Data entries
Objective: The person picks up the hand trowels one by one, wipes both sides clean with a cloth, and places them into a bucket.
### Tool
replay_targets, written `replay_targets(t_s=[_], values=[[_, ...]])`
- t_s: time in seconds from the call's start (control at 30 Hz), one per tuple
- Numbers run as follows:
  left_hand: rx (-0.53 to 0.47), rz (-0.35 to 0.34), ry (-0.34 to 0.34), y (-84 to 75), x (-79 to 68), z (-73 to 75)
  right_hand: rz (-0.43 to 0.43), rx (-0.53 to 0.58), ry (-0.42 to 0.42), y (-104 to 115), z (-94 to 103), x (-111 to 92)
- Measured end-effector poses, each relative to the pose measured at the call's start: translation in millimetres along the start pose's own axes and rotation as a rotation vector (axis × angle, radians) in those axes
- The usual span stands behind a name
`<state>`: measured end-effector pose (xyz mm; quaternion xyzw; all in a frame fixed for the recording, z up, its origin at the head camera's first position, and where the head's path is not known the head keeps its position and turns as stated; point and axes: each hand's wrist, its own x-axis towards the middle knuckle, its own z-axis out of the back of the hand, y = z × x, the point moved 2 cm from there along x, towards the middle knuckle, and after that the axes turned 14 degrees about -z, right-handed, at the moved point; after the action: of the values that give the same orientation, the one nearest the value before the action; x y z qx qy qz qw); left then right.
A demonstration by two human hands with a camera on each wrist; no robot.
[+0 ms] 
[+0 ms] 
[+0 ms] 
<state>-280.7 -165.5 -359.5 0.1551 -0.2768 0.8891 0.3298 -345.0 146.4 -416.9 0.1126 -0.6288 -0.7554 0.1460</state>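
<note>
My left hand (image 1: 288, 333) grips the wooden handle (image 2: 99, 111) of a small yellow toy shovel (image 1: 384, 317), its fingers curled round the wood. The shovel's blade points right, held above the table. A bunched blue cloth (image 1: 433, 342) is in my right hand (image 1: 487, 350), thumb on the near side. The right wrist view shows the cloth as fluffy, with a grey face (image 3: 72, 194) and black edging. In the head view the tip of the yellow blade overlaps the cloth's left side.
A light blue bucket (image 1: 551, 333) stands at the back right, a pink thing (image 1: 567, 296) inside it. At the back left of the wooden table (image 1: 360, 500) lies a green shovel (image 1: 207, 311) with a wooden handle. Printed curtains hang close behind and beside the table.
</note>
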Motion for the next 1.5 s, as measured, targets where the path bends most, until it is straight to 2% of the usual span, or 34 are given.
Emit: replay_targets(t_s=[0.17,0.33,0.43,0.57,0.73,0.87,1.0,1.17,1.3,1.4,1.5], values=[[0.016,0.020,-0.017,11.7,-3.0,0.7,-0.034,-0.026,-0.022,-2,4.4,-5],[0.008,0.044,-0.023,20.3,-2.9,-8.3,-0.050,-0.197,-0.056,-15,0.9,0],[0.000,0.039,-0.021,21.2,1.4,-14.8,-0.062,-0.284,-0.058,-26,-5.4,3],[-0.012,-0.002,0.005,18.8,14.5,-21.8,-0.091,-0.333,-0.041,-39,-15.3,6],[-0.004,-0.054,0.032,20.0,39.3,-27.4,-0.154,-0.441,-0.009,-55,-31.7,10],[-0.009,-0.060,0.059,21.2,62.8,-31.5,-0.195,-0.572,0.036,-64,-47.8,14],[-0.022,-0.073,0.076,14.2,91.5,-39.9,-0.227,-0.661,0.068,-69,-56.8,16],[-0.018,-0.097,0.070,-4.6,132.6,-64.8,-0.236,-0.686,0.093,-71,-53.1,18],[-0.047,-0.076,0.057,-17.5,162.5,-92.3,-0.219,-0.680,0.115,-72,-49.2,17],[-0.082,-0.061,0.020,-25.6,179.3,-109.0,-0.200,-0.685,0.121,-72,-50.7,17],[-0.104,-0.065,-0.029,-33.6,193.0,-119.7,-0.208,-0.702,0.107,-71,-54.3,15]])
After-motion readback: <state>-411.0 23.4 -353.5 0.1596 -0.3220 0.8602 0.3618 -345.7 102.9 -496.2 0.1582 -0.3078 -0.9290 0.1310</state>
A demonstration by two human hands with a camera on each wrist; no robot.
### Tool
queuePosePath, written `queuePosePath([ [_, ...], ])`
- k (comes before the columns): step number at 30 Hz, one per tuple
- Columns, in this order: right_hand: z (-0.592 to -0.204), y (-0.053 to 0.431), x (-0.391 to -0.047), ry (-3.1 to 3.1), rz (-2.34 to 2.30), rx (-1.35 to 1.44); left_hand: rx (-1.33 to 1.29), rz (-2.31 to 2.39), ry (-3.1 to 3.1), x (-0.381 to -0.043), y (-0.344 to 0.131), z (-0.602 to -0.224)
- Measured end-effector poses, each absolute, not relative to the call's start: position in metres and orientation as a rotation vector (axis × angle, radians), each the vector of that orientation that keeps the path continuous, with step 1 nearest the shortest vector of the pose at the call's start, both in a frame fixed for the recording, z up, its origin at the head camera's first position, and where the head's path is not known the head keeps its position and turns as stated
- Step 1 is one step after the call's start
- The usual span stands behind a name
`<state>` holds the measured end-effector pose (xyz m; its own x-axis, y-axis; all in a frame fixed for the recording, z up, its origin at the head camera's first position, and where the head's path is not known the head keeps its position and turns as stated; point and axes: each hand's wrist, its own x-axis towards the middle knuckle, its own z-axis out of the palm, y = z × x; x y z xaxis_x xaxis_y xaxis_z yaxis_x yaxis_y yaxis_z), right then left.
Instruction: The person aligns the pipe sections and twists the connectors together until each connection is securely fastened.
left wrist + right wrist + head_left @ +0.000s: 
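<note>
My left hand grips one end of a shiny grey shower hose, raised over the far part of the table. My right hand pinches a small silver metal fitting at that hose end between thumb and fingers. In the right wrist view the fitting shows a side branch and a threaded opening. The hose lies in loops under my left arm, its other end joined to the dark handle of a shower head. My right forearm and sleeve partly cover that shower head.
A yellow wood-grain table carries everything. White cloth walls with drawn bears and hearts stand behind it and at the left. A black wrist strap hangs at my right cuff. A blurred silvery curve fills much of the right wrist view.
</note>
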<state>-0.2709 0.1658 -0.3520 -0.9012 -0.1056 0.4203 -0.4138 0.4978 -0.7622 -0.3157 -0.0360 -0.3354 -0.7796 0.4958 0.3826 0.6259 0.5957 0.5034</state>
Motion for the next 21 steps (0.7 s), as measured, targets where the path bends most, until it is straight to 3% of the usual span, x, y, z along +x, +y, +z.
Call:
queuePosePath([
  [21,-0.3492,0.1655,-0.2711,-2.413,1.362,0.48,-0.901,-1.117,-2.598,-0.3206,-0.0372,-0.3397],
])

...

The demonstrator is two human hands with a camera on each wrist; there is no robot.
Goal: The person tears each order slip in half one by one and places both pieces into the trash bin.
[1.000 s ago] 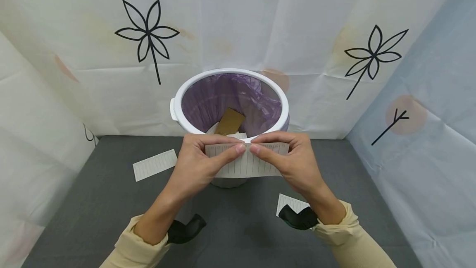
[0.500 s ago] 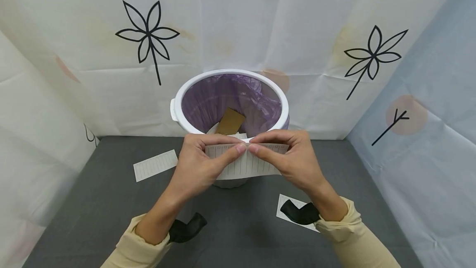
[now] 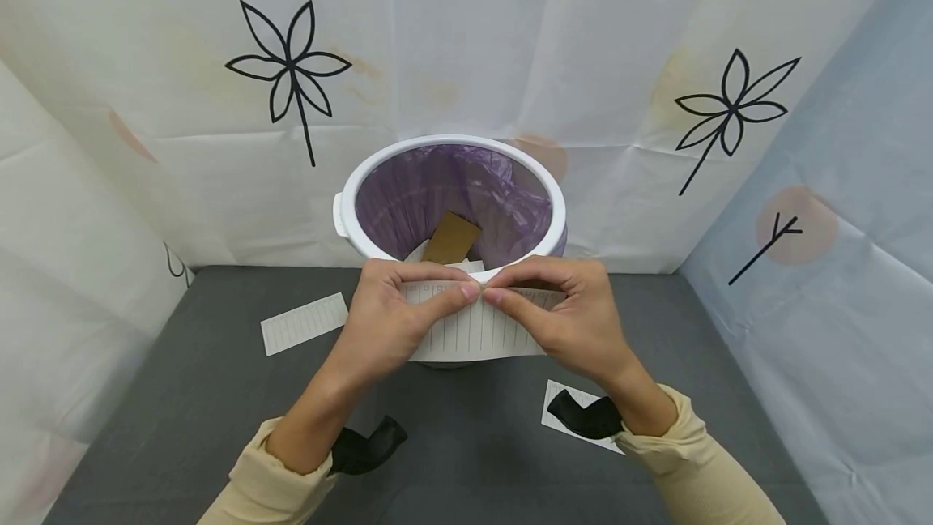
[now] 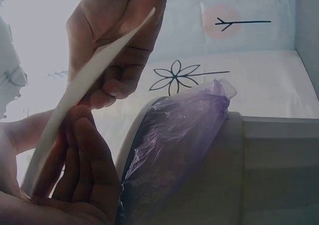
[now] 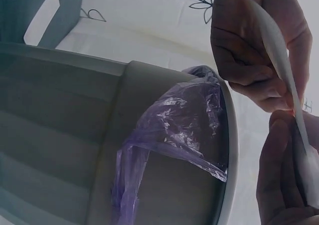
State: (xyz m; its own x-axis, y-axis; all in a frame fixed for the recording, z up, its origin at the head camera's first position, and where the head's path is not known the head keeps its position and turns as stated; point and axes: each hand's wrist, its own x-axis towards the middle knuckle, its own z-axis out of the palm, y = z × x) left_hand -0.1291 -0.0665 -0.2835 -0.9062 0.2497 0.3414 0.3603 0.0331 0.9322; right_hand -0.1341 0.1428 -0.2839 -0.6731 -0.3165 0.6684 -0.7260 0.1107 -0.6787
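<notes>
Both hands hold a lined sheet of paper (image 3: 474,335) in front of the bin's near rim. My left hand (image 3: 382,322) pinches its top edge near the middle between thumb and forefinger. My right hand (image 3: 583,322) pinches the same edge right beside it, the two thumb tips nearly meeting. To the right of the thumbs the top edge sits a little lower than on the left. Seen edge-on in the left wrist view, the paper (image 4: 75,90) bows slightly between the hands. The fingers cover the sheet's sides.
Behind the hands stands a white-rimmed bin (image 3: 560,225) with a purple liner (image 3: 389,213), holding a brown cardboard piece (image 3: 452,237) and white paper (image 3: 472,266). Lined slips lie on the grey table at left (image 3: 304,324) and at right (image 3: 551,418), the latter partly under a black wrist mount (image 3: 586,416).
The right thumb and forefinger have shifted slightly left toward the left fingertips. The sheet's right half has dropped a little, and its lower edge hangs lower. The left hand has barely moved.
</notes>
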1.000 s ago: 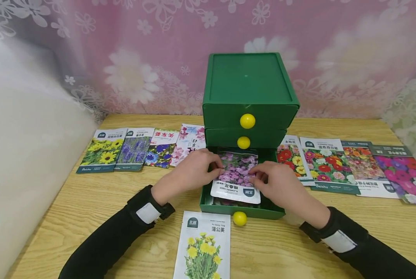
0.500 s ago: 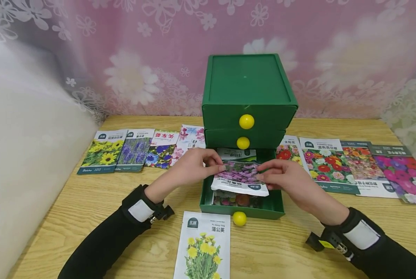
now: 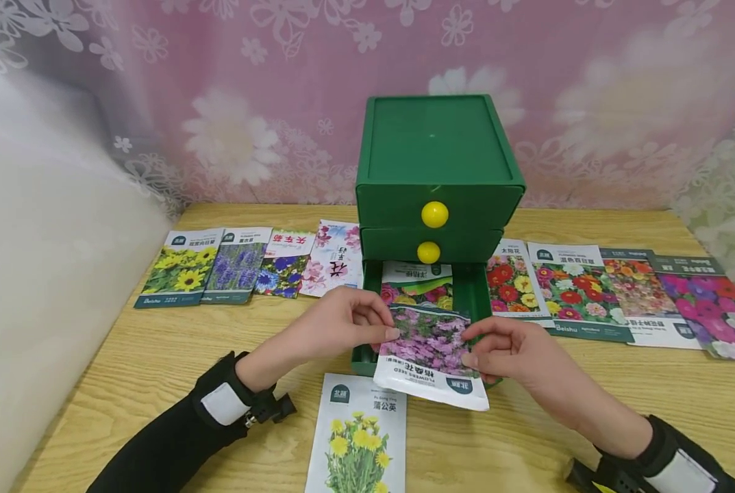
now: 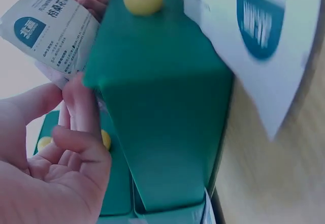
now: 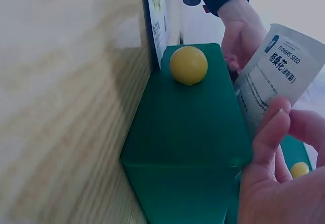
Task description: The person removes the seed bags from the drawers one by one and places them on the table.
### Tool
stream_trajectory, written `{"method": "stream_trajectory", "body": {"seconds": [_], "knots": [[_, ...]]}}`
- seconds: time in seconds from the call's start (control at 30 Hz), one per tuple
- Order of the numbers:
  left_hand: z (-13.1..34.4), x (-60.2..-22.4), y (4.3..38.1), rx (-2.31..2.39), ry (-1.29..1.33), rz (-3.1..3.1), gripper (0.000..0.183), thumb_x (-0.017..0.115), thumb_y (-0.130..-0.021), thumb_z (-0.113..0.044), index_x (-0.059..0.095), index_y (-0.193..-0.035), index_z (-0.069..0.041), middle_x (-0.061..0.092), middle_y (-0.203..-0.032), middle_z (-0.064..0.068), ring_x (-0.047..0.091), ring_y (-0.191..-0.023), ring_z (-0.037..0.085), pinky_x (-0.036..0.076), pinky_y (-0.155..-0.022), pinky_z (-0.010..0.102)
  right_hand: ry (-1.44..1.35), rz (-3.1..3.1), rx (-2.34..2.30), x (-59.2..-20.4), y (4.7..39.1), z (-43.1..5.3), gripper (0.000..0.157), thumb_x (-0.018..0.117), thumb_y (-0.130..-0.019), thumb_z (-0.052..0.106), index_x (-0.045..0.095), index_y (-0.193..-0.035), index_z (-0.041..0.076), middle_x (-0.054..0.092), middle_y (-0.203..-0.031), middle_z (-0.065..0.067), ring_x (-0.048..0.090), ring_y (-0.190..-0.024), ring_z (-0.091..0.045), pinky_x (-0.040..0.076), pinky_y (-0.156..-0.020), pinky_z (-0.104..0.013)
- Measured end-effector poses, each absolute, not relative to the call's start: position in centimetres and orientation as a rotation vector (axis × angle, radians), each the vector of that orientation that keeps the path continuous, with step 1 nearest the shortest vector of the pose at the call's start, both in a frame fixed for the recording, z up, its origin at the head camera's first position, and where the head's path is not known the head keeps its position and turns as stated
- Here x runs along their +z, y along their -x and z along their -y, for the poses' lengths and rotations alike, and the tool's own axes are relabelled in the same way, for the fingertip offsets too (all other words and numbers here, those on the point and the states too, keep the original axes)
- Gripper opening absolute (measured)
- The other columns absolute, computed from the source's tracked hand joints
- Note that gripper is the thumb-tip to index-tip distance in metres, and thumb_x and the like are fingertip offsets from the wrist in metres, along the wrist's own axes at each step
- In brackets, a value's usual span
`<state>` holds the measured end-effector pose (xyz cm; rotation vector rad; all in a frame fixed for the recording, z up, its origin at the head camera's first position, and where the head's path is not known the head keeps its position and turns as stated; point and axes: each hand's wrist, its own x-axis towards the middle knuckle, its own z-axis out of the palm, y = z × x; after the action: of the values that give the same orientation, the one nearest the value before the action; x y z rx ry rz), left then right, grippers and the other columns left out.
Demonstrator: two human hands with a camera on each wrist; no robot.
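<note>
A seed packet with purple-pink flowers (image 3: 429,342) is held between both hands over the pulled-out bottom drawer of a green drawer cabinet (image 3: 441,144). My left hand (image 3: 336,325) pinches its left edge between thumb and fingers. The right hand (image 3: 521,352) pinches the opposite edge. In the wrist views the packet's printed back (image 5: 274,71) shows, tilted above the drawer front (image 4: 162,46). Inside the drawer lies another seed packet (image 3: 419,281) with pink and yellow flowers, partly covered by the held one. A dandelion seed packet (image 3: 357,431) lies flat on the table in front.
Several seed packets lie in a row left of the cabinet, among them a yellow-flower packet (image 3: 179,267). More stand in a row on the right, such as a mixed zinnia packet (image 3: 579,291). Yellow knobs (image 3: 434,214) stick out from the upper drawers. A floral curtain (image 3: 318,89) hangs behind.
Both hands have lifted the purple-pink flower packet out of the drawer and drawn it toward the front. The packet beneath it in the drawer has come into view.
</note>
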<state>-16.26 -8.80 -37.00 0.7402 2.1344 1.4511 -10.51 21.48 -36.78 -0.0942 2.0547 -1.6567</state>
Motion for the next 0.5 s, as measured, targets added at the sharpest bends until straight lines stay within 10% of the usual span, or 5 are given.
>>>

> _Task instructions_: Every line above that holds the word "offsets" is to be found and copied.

> _Solution to this task_:
- Here x runs along their +z, y along their -x and z along their -y, for the poses' lengths and rotations alike, and the tool's own axes are relabelled in the same way, for the fingertip offsets too (all other words and numbers here, those on the point and the states too, keep the original axes)
- Note that gripper is the thumb-tip to index-tip distance in metres, and thumb_x and the like are fingertip offsets from the wrist in metres, along the wrist's own axes at each step

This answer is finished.